I think what bothered me most about the book was how close Brooks comes to the truth, but how far he lands from it in the end.  Like that one voice in a choir that is just off the note, slightly out of tune, that it makes the spine tingle.

Brooks talks of sin, but in very unbiblical terms.  We are not sinners, we are simply victims of sin.  “Sin is communal, while error is individual. You make a mistake, but we are all plagued by sins like selfishness and thoughtlessness… To say that you are a sinner is not to say that you have some black depraved stain on your heart”* (Page 54).  Brooks does his best to show that sin is something that needs to be addressed, but refuses to identify clearly what sin is. For Brooks, sin is a part of our soul that must be battled in moral decisions.
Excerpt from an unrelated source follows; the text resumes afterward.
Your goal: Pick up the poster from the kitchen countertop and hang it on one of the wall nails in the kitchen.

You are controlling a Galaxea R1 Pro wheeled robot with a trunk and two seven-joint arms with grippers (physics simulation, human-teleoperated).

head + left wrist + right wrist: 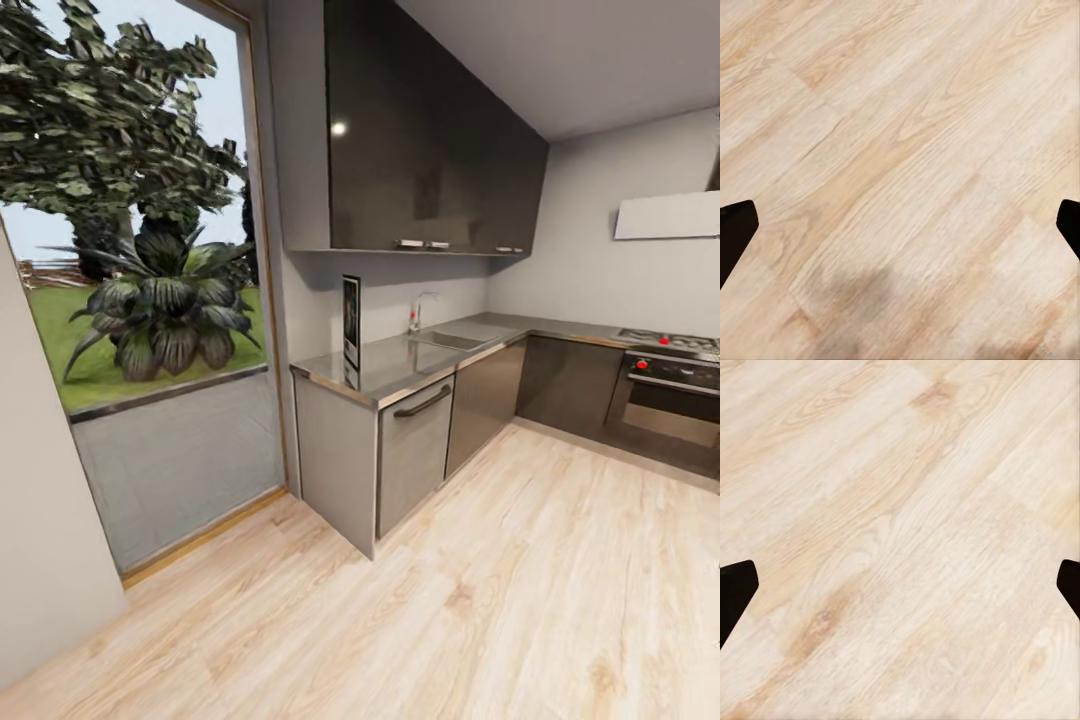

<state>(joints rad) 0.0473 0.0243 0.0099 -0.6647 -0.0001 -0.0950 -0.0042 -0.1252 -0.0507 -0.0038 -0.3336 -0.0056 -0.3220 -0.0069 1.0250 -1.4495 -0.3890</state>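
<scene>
Your poster (351, 320) stands upright at the centre of the head view, seen almost edge-on, on the near left end of the kitchen countertop (400, 365), against the wall. Further along the steel top you see the sink and tap (420, 312); the oven (668, 395) sits at right. Your left gripper (900, 232) and right gripper (900, 592) hang over pale wood floor (480, 600), both spread wide, holding nothing.
</scene>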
Our confession clearly teaches us that sin is “any want of conformity unto or transgression of God’s law,” and the Scriptures show us that the “wages of sin is death” (Rom 6:23).  We know futility of trying to wage the moral battle in our own strength, because we are “dead in our trespasses and sins” (Eph 2:1).  Our only hope is putting our faith in the sinless one, Jesus Christ, through whom we are counted as righteous in the eyes of God (Rom 4:23-25).

Throughout the book, Brooks also uses the term grace, but it is really hard to get an idea of what he means by that word.  In his conclusion, Brooks writes,*

We are all ultimately saved by grace,” but it’s what follows that makes me wonder if what he means by “grace” is what the Bible says about “grace.”  Brooks continues, “You are living your life and then you get knocked off course – either by an overwhelming love, or by failure, illness, loss of employment, or twist of fate… In retreat, you admit your need and surrender your crown… You are accepted. You don’t have to struggle for a place, because you are embraced and accepted. You just have to accept the fact that you are accepted (Page 265).
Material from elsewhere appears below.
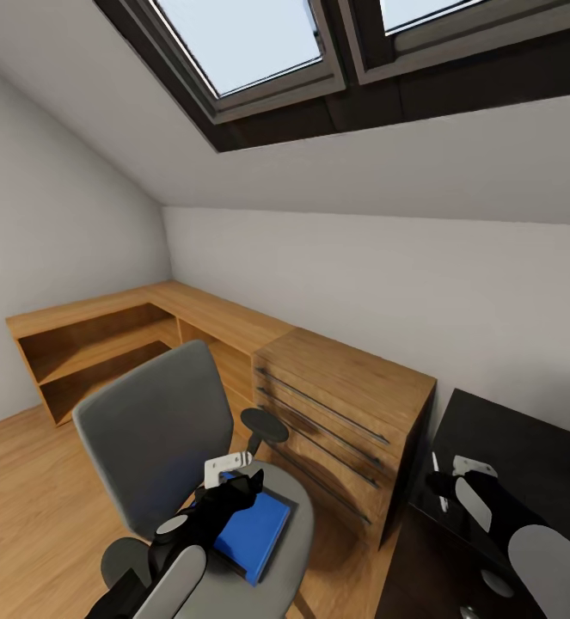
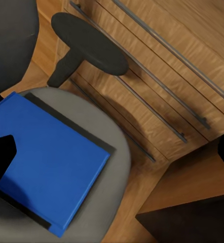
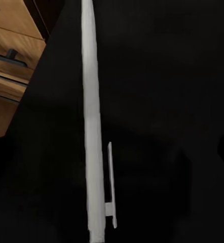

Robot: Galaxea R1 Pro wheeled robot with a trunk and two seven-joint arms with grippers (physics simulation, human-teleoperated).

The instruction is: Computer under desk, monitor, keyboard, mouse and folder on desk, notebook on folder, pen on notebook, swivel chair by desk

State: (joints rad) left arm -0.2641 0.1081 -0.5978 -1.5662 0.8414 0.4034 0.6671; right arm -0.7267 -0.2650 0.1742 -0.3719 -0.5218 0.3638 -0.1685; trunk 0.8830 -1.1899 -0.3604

So close… and yet so far way.

Grace is that free gift of love, acceptance, and forgiveness that is the foundation of our hope for deliverance from sin, of security in this life and the next. I applaud Brooks in his insistence on grace as that which saves.  But any notion of grace that does not demonstrate the costliness of that acceptance, that is, grace without the cross of Jesus Christ, is a cheap, ineffective, and unsaving grace.

I read this and immediately thought of Bonhoeffer:**

Cheap grace is the preaching for forgiveness without requiring repentance; baptism without Church discipline, Communion without confession, absolution without personal confession. Cheap grace is grace without discipleship, grace without the cross, grace without Jesus Christ, living and incarnate.

Costly grace is the treasure hidden in the field; for the sake of it a man will gladly go and sell all that he has. It is the pearl of great price to buy which the merchants will sell all his goods. It is the kingly rule of Christ, for whose sake a man will pluck out the eye which causes him to stumble; it is the call of Jesus Christ at which the disciple leaves his nets and follows him.

It is costly because it calls us to follow, and it is grace because it calls us to follow Jesus Christ. It is costly because it costs a man his life, and it is grace because it gives a man the only true life. It is costly because it condemns sin, and grace because it justifies the sinner. Above all, it is costly because it cost God the life of his Son… and it is grace because God did not reckon his Son too dear a price to pay for our life, but delivered him up for us. Costly grace is the Incarnation of God (Page 45).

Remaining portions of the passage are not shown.